Introduction
This tutorial provides the ICDE community with recent advances on the assessment and mitigation of data and algorithmic bias in personalized rankings. We first introduce conceptual foundations, by surveying the state of the art and describing real-world examples of how bias can impact ranking algorithms from several perspectives (e.g., ethics and system's objectives). Biases can arise in different forms and circumstances, and those leading to unfairness are just one type among the multitude biases affecting our data engineering processes (e.g., popularity biases, cognitive biases).
After presenting a broad taxonomy of biases, this tutorial continues with a systematic presentation of techniques to uncover, assess, and reduce each type of bias along the personalized ranking design process, giving a primary focus on the role of data engineering in each step of the pipeline.

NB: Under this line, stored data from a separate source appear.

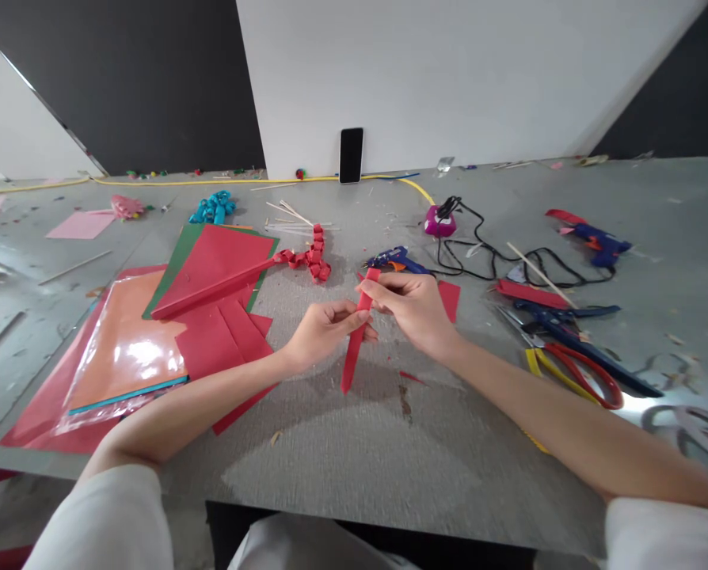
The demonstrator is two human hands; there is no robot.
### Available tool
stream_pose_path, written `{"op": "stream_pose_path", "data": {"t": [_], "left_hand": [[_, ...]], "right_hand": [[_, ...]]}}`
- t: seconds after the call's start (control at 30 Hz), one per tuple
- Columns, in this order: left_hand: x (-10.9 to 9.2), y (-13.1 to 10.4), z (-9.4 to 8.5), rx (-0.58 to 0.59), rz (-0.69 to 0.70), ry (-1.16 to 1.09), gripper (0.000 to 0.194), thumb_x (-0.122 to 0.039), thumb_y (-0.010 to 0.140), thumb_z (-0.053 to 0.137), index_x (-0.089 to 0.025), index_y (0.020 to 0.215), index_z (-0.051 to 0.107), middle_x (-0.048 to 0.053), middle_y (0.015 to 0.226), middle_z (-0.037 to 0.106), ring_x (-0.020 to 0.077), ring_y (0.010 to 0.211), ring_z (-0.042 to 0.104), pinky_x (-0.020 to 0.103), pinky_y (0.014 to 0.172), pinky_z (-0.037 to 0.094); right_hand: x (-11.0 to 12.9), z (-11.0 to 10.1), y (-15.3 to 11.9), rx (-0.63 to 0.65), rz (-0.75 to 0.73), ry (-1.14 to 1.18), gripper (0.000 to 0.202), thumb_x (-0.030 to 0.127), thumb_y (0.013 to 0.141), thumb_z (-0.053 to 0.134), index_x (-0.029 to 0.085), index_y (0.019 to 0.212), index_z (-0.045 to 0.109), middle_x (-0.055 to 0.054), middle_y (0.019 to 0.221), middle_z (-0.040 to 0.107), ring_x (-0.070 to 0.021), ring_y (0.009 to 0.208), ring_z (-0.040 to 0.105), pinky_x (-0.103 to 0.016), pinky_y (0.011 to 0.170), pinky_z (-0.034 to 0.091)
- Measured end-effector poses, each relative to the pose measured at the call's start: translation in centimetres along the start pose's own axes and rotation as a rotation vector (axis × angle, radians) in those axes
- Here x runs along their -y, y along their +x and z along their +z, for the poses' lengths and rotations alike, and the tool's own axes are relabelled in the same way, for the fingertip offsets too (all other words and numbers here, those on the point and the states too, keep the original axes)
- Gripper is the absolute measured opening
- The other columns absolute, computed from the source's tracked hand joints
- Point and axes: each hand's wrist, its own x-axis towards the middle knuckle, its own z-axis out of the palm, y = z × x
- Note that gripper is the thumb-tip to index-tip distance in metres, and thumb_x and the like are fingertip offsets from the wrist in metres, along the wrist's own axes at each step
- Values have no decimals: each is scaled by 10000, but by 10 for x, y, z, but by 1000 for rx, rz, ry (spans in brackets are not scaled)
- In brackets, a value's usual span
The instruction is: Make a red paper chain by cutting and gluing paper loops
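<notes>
A narrow red paper strip [352, 356] hangs slanting between my hands above the grey table. My left hand [329, 331] pinches it around the middle, thumb on top. Nearer its upper end, my right hand [410, 305] grips the same strip between thumb and fingers. Just behind my right hand lies a blue glue gun [398, 259], partly covered by it. A red paper piece [450, 299] shows beside that hand. To the left of the glue gun rests a red folded-paper chain [315, 257] joined to a long red paper-wrapped stick [215, 289].
Red sheets [211, 340] and a plastic-wrapped orange pack [134, 340] spread at left. Scissors [580, 374], a second glue gun [597, 240] and a black cord [490, 261] lie right. A phone [351, 156] leans on the wall; a purple power block [439, 222] sits nearby.
</notes>
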Motion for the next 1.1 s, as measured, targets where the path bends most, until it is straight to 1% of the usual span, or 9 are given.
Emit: {"op": "stream_pose_path", "data": {"t": [0.07,0.2,0.33,0.47,0.63,0.7,0.87,1.0,1.1], "left_hand": [[-3,-1,0,17,24,25,508,-623,888,759,-124,916,671,98,837,793,186,790,784,344,832,642],[-7,-2,0,58,36,24,499,-618,911,736,-125,902,659,109,846,799,192,800,793,344,836,644],[-8,-3,2,52,22,2,488,-597,906,752,-117,943,671,118,884,807,206,836,801,365,863,649],[-10,-3,2,31,-5,-25,466,-563,906,771,-109,974,688,119,907,809,204,844,803,365,870,653],[-10,-2,-1,50,-42,-43,463,-552,883,799,-105,951,701,97,847,796,177,767,784,332,805,656],[-10,-1,-2,48,-51,-54,463,-551,873,808,-105,931,699,93,833,791,173,758,781,327,796,656],[-9,-2,-1,35,-83,-50,448,-532,875,810,-101,945,707,103,838,799,173,748,784,308,770,650],[-11,-3,0,66,-71,-57,435,-526,875,810,-107,906,700,101,824,795,176,747,784,306,759,652],[-12,-3,1,83,-65,-77,432,-517,860,827,-109,904,691,99,823,792,187,771,790,322,784,657]], "right_hand": [[3,1,-3,9,-18,-13,380,546,819,845,209,673,750,20,598,510,-110,584,409,-294,552,312],[8,2,-6,15,-43,-11,402,526,831,841,204,627,713,20,594,499,-106,582,380,-299,549,282],[11,2,-6,0,-68,-34,392,514,820,855,206,620,718,19,595,507,-106,583,389,-302,548,277],[8,0,-5,-33,-59,-34,411,531,821,852,216,601,706,15,595,516,-118,594,450,-301,563,330],[4,-3,-3,-67,-21,-13,480,565,806,854,223,545,639,7,595,526,-144,635,541,-300,595,414],[4,-3,-2,-81,-23,-12,484,560,806,855,221,542,632,9,591,523,-139,627,533,-298,593,420],[4,-4,0,-105,-54,-17,470,536,832,839,215,552,643,22,559,518,-107,556,439,-294,559,387],[0,-5,0,-102,-47,-8,466,537,836,834,217,558,641,23,575,518,-113,578,463,-294,579,414],[0,-3,-2,-74,-60,0,480,547,835,831,219,548,628,22,582,509,-126,604,504,-297,602,439]]}}
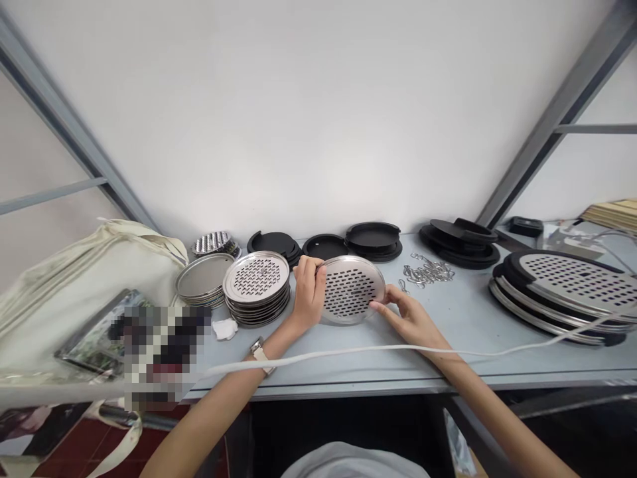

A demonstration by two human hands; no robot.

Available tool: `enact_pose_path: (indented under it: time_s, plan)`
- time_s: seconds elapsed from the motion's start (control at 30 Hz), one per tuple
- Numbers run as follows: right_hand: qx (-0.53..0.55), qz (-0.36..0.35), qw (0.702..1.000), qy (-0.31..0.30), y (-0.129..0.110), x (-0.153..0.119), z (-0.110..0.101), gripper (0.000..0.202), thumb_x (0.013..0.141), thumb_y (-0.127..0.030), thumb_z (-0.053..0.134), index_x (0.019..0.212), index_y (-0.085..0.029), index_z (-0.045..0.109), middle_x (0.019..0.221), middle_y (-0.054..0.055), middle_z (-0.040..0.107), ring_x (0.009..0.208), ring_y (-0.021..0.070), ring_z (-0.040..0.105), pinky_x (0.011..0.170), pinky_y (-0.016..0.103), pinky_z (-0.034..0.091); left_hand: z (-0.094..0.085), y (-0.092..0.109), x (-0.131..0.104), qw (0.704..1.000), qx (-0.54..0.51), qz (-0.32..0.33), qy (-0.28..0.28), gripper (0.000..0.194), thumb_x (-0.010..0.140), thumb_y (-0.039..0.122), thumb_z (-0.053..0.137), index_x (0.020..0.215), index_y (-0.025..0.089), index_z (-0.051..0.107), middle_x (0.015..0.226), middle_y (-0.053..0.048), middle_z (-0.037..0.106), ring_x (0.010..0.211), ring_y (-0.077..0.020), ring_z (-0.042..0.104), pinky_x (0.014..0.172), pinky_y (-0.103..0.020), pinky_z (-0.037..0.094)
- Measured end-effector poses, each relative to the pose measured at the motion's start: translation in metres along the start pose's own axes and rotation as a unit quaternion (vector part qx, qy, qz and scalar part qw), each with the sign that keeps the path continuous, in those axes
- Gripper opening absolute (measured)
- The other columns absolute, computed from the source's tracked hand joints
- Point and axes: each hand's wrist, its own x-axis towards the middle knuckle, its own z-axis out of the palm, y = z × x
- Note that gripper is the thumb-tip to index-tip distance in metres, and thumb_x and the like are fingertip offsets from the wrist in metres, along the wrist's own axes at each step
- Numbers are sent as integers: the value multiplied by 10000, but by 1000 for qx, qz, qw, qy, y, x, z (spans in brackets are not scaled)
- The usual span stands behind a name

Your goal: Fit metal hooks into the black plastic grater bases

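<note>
Between my hands a round metal grater plate point(348, 290) with slotted holes is held tilted up above the table. My left hand point(309, 289) is closed on its left rim, fingers curled and thumb on the near face. At the lower right rim, my right hand point(404, 315) pinches the plate between thumb and fingers. Just left of my left hand stands a stack of similar grater plates point(257, 277). Beside that stack is a pile of plain metal discs point(204, 275). A crumpled white cloth or tissue point(225, 328) lies in front of them.
Black round parts point(373, 236) line the wall, with more black rings point(458, 242) to the right. Loose metal clips point(428, 272) lie nearby. A stack of assembled graters point(567, 292) stands far right. A white cable point(348, 350) crosses in front; a cream bag point(114, 265) sits left.
</note>
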Motion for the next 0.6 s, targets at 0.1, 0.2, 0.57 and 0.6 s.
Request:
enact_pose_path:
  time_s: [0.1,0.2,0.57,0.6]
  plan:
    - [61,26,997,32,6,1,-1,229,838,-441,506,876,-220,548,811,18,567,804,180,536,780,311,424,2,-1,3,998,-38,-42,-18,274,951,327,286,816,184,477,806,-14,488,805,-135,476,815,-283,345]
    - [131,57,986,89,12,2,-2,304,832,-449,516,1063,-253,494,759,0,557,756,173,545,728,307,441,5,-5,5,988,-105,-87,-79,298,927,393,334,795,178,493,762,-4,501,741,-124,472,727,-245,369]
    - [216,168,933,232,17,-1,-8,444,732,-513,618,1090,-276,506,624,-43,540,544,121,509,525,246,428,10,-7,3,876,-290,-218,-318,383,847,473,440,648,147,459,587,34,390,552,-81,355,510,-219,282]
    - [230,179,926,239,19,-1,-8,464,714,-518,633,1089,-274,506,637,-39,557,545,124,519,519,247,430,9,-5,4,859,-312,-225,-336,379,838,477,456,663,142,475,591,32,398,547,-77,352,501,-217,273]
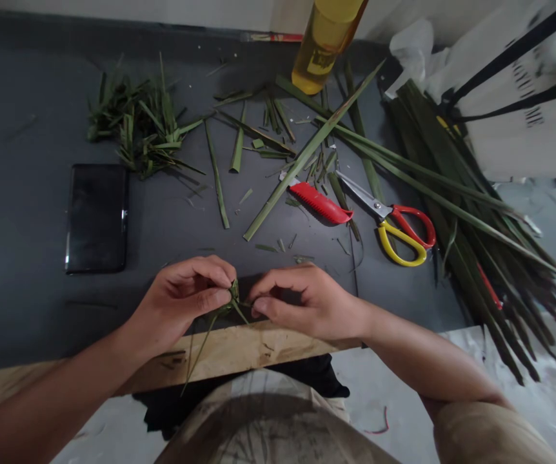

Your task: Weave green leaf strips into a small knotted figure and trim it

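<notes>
Both hands meet over a little leaf knot [234, 291] at the near edge of the table [26, 212]!
And here, from where I stand, the left hand [174, 298] has the knot pinched tight between thumb and fingertips, while the right hand [307, 301] nips a thin strand [245, 303] at its side, thumb and forefinger nearly together; look at the knot's short body, its long axis close to upright, top pointing away from the person, with one long tail [199, 351] slanting down and left across the wooden edge [258, 341], a shorter one angling down to the right, and scissors [377, 206] lying open beyond the right hand!
</notes>
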`<state>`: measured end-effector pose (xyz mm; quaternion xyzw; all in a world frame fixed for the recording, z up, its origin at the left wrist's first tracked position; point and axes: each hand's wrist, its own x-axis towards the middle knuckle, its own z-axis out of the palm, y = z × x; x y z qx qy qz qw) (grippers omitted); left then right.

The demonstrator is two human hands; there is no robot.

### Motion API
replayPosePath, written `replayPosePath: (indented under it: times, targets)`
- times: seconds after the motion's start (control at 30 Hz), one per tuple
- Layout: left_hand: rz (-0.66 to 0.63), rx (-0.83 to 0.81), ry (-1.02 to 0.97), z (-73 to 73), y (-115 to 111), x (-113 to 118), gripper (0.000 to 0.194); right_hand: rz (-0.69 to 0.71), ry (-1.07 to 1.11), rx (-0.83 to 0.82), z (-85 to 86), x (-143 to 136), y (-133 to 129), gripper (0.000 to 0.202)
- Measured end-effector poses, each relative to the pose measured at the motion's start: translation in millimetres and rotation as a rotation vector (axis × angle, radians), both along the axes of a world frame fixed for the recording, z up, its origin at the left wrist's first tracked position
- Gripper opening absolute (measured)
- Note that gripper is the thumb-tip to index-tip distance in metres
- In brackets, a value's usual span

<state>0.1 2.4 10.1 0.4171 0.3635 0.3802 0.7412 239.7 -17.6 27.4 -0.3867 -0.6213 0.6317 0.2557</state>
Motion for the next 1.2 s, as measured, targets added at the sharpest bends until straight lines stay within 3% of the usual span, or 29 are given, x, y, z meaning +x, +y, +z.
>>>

Hands-on parts provide attendees with implementations of bias mitigation algorithms, in addition to processes and guidelines on how data is organized and manipulated by these algorithms, leveraging open-source tools and public datasets; in this part, attendees are engaged in the design of bias countermeasures and in articulating impacts on stakeholders. The tutorial finally analyzes open issues and future directions in this vibrant and rapidly evolving research area.
Target Audience
This tutorial is accessible to researchers, industry technologists and practitioners. For people not familiar with rankings, this tutorial covers necessary background material. No prior knowledge on biases is assumed. Basic knowledge of Python programming and of quite common libraries, such as Pandas and NumPy, is preferred but not strictly necessary. One aspect relevant from the outline is that bias is a highly interdisciplinary topic, touching on several dimensions beyond algorithms. Hence, our tutorial is of interest for an interdisciplinary audience, with different backgrounds, beyond the information retrieval community. Our tutorial will cover fundamental notions of bias and fairness which can be potentially of interest also for those who are working on data engineering in other areas (e.g., machine learning, security, social networks).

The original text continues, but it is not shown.